6. Don't run with SMTP email configuration left incomplete. The trigger for CVE-2026-45716 was "SMTP not configured." Completing the SMTP configuration restores the correct invitation flow, where new account creation always routes through email. This is a guardrail worth keeping in place permanently, even after the patch is applied.

CISA KEV Status And Related Coverage

As of May 28, 2026, none of the five Budibase CVEs are listed in the CISA KEV catalog. As an open-source low-code platform Budibase sits some distance from CISA KEV's primary audience (US federal agency environments), but its use as a replacement for internal core systems in enterprises is growing, and KEV inclusion can't be ruled out if active exploitation is observed.

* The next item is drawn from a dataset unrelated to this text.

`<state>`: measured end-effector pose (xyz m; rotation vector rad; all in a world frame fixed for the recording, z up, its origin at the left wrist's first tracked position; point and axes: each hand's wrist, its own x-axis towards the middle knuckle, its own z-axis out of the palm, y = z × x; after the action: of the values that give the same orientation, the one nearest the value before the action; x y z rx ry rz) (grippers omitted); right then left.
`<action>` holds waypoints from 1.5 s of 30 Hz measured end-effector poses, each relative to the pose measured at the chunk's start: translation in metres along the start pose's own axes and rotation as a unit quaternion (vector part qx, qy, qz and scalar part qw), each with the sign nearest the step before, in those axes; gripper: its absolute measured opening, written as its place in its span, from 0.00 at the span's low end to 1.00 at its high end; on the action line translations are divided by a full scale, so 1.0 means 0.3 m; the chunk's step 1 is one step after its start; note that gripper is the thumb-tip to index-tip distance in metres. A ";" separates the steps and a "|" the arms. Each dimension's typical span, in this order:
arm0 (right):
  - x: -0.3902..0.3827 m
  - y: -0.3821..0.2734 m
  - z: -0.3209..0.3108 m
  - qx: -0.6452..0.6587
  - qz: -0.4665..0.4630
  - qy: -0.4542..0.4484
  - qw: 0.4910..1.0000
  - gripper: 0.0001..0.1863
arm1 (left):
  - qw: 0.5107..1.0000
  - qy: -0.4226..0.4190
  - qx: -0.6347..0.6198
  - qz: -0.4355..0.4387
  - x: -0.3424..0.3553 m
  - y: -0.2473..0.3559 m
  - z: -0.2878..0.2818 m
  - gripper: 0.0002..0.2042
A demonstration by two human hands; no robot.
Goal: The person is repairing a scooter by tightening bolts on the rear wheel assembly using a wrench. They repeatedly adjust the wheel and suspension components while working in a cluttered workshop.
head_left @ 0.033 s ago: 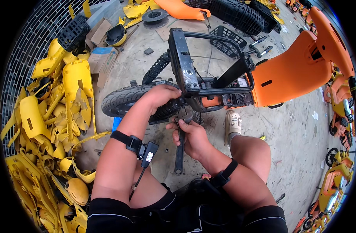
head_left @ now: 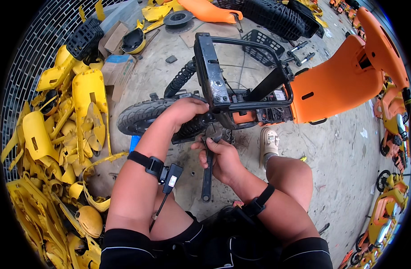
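My left hand reaches to the black metal frame of a scooter, at the lower shock absorber beside the rear tire; its fingers curl in there, and what they grip is hidden. Just below, my right hand grips a long dark steel adjustable wrench, thumb on its upper part, with the jaw raised near the underside of the shock mount. An orange body panel forms the scooter's deck on the right, rising to a tall front shield.
A heap of yellow plastic panels fills the left, with cardboard behind it. Black crates, an orange panel and a dark disc lie at the back. Orange scooters line the right edge. My right foot rests on the concrete.
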<state>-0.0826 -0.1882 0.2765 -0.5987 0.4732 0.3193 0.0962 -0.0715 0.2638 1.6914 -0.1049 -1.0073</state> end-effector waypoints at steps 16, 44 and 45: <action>0.044 0.052 0.023 0.040 -0.045 0.014 0.998 0.16 | 1.000 -0.003 -0.014 -0.001 -0.007 0.002 0.005 0.15; 0.048 0.039 0.062 0.029 -0.028 0.074 0.996 0.15 | 0.999 -0.001 -0.054 0.000 -0.039 0.015 0.019 0.13; 0.037 0.028 0.065 0.067 -0.019 0.061 0.996 0.15 | 0.998 -0.009 -0.064 -0.010 -0.046 0.022 0.020 0.13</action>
<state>-0.0703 -0.1681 0.2812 -0.4983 0.5957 0.2125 0.0862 -0.0713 0.2768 1.5704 -0.0353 -1.0221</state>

On this site we continually update the list of CVEs that CISA has flagged as under active attack — along with their remediation deadlines — on the CISA KEV Dashboard (Japanese). CVE coverage for comparable low-code / no-code platforms (Retool, Appsmith, n8n and others) is tracked together on the OSS supply chain scanner.

The "multi-tenant + layered roles" structure of a low-code platform is shared across the category, and the five authorization-boundary problems Budibase exposed this week will likely be remembered as the incident that pushed comparable audits onto other open-source low-code stacks. For enterprise operators, the most actionable lesson is to drive internal audits across every low-code platform in use, focused on four pillars: the SCIM router, role-assignment APIs, datasource-tampering paths, and SSRF defenses around OAuth2 integration.